When I joined the Northern Ireland Office, violence was at a new peak; mass bombings, assassinations, sectarian violence, gun-running and outside interference. No one was talking to anyone and I was frequently advised that the problem was intractable.
We made a different analysis. Firstly, that the war could not be won. Secondly, that there could be no long-term solution to the problem we were confronting without the eventual involvement of those we were fighting. Thirdly, that even as the fighting continued we needed to find a means of engaging them. And fourthly, that this could only be done by opening dialogue.
The first challenge was how to open dialogue with the Provisional IRA, a proscribed terrorist organisation with whom we had no formal means of communication. The first step was using language designed to resonate with them. Eventually tentative contact was made – even as the bombings and assassinations continued, along with our commensurate military responses.
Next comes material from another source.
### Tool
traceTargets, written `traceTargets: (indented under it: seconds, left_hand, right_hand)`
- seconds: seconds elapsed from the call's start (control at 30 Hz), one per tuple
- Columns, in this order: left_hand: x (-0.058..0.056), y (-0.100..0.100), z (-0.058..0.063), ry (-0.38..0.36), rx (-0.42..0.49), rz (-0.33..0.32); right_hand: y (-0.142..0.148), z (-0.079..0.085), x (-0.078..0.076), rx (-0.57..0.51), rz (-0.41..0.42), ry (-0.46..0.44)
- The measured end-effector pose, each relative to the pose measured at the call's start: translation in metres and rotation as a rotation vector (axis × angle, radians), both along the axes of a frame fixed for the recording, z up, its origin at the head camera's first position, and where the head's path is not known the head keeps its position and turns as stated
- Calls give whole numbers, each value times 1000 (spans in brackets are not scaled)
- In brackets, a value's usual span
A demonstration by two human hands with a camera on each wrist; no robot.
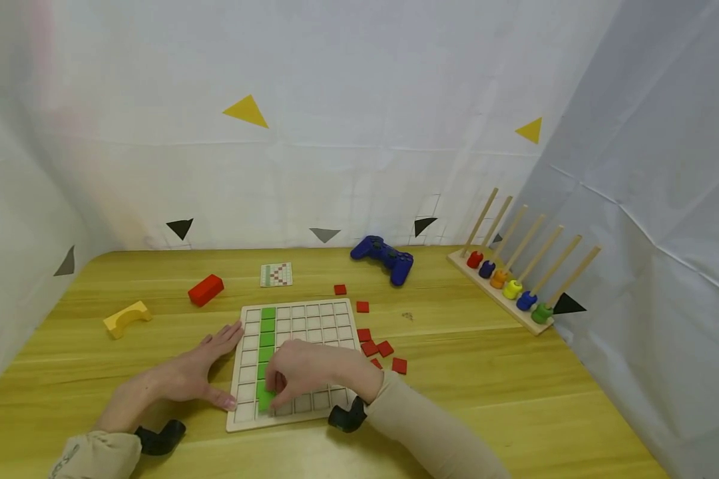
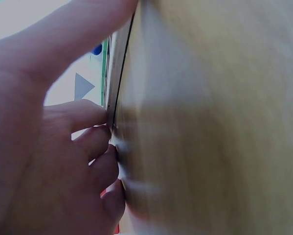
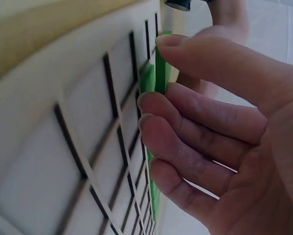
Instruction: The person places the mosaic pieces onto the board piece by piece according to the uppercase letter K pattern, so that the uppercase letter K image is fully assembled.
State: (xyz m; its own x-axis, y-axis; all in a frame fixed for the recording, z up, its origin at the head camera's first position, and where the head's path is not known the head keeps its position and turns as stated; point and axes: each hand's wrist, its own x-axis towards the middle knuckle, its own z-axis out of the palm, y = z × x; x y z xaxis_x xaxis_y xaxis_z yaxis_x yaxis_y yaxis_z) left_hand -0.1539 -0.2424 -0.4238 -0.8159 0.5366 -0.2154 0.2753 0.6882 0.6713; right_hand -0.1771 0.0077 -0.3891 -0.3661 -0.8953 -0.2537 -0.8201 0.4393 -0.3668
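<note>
A pale wooden grid board (image 1: 314,324) lies in the middle of the table, with a column of green square tiles (image 1: 267,325) near its left side. My right hand (image 1: 311,366) is over the lower part of this column. In the right wrist view, its thumb and index finger pinch a green tile (image 3: 160,68), held on edge close over the grid. The other fingers bend near the board's surface. My left hand (image 1: 194,369) rests at the board's left edge, fingers spread and thumb near the lower corner; the left wrist view shows the fingertips along that edge.
Several red tiles (image 1: 363,334) lie right of the board. Behind it are a small pattern card (image 1: 276,275) and a blue game controller (image 1: 386,257). A red block (image 1: 206,290) and a yellow arch block (image 1: 127,318) lie left. A peg stand (image 1: 503,301) with coloured beads stands right.
</note>
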Motion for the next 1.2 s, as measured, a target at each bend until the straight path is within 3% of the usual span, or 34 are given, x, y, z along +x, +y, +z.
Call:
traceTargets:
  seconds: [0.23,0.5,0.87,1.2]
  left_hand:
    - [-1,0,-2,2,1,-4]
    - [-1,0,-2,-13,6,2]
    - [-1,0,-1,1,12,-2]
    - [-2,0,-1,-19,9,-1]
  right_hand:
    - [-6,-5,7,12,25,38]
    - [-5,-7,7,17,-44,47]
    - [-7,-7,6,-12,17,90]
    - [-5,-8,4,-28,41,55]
What followed was vicarious dialogue seeking to identify language that might build some confidence with the insurgents, without driving other necessary participants away. The outcome was the Downing Street Declaration of December 1993 which encompassed in general terms the aspirations and grievances of the participants sufficiently to give them a degree of confidence without requiring them to sign up to each other's positions.
This was not preceded by or dependent on a prior cessation of violence, nor any undertakings of recognition. It was a signal – ratified by two interested sovereign governments – aimed at persuading participants that there was sufficient basis for moving to dialogue. It was an invitation to engage. It was designed to encourage the participation of those we needed to bring in. Thus the stage was set for the ceasefire by the insurgents.
Then the framework for dialogue began to be put in place. Any formal requirement for a permanent renunciation of violence and the decommissioning of illegally held weapons prior to formal negotiations was bypassed by informal discussions. More pertinently there was never a requirement made of Sinn Féin/IRA for de jure recognition of Northern Ireland as part of the United Kingdom. Such a precondition would have been a game-breaker. It was enough that they were tentatively seeking to talk with us.
We established 'exploratory dialogue' – hard and often uncompromising talks without conditions or commitment. Precisely because it is not part of formal delicate negotiations the participants can be much more robust with one another. The early conversations I had with Sinn Féin/IRA members were most certainly not the language of negotiation, but provided an important part of the exploration. Instead of negotiating commitments, we were exploring boundaries, establishing lines in the sand beyond which they would not go. Narrow horizons suddenly began to broaden. The hitherto impossible suddenly became remotely possible.
And there was a vital spin-off. If Sinn Féin/IRA could be persuaded to explore their lines in the sand, why not the democratic parties in the middle and indeed the paramilitaries at the other extreme as well? Thus exploratory dialogue spread organically until it encompassed all participants, each individually without commitment exploring the lines in the sand. When many of these lines overlapped, we had a launch pad for progress. These overlaps led to the Framework Document – notorious for being disowned by all the participants – but which because of the robustness of all the gathered lines in the sand eventually became the basis of the 1998 Belfast Agreement.